Your assignment: Report how many lines of the data contain the string "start". Add nothing.
:: Data below ::
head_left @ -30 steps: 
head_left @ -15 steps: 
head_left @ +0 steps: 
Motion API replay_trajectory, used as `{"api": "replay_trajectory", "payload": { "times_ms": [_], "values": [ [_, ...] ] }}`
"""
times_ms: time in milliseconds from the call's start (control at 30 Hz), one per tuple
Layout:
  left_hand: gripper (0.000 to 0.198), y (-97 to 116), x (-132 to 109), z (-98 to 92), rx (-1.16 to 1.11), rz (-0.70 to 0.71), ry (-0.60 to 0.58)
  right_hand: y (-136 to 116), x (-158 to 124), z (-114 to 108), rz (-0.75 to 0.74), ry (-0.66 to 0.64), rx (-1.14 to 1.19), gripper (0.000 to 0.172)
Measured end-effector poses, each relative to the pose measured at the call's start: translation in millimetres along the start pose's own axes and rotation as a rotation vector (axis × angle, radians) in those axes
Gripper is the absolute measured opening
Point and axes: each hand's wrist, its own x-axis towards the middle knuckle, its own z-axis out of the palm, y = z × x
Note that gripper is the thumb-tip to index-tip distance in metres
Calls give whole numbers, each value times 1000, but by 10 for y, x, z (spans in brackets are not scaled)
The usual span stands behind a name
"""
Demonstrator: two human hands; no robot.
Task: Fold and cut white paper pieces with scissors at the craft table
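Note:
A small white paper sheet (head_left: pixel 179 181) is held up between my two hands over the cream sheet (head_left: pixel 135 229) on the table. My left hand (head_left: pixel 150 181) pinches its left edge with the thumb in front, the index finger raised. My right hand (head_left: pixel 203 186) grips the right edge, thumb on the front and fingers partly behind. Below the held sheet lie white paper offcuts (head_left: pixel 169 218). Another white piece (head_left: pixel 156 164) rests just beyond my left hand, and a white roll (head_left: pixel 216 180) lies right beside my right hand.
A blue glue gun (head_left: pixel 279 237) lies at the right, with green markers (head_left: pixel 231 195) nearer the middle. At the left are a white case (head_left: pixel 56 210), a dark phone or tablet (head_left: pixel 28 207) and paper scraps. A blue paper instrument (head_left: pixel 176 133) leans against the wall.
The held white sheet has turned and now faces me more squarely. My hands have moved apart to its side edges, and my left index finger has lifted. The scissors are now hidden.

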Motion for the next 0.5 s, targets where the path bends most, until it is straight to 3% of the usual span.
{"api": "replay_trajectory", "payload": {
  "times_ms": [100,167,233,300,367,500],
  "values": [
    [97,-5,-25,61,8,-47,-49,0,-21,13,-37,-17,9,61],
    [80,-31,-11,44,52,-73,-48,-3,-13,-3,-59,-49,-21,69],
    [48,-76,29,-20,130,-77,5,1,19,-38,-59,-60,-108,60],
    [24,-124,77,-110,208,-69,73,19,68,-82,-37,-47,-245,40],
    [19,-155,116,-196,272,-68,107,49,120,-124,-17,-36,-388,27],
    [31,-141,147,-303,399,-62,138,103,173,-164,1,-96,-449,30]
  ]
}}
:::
Answer box: 2